Sin embargo, su valor más destacado era muy pragmático. Considerado de “facto” como un “Karum”, tenía función de mercado y bolsa de comercio, donde se controlaban los productos que luego se embarcaban: metales de las minas de Sierra Morena, productos agrícolas, ganaderos, salazones, aceite… eran controlados por los sacerdotes que tenían el monopolio de la exportación. Heracles protegía los pesos “Hercules Ponderum”, los intercambios y la calidad de las mercancías, a la vez que el santuario actuaba como banco donde se gestionaba la tesorería y se registraban las transacciones. Convertido en elemento legitimador de la colonización, en él se acuñaban monedas desde una posición neutral y segura.
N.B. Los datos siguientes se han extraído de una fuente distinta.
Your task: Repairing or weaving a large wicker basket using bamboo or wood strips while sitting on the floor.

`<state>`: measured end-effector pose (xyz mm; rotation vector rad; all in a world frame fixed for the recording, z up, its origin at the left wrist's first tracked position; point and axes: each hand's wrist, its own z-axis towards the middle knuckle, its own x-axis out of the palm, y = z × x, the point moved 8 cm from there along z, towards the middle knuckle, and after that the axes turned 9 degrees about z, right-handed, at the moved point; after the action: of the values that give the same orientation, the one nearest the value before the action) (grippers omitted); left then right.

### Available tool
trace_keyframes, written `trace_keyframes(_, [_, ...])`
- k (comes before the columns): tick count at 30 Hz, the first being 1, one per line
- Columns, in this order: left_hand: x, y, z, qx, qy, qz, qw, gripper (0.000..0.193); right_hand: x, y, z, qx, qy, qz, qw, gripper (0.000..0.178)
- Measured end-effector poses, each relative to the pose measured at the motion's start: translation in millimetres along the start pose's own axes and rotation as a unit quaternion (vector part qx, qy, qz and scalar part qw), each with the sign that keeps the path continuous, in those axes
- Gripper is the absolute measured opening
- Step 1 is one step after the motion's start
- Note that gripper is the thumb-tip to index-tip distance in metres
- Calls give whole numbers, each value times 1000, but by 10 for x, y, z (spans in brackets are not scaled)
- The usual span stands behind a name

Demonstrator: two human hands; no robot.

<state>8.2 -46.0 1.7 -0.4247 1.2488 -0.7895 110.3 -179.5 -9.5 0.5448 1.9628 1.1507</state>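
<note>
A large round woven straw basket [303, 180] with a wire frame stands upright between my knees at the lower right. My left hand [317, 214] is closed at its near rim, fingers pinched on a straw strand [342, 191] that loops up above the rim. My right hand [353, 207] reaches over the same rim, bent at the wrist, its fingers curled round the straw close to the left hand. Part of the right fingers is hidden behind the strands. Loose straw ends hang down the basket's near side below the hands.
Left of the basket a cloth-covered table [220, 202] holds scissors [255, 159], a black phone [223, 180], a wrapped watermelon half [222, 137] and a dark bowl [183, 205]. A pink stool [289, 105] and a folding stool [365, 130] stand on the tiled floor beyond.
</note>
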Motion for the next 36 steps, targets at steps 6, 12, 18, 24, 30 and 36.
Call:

Los fenicios gaditanos depositaban allí sus fortunas y allí se almacenaban todos aquellos artículos con los que se negociaba, no solo con la metrópoli oriental, sino con las ciudades de lo que se ha venido en denominar el Círculo del Estrecho: Asido, Iulia Traducta, Baelo, Carteia, Malaka, Sexi, Abdera, Lixus, Kouass, Tingis, Tamuda o Rusadir, las cuales formaban una tupida red de relaciones comerciales herederas de la interconexión entre las orillas del canal desde tiempos anteriores a la historia.
El lugar donde se administraron fortunas y haciendas, donde acudieron emperadores y asaltantes, donde Santiago el Mayor intentó sin éxito resacralizar el principal destino de peregrinación del antiguo Mediterráneo, el islote adonde acudió Manuel de Falla en un vapor de proa alta en busca de inspiración para su “Atlántida” inconclusa, hoy solo es un apaisado telón de fondo donde se recortan atardeceres a la espera de que la arqueología deje de ser tan esquiva con un lugar donde solo brotan las palabras.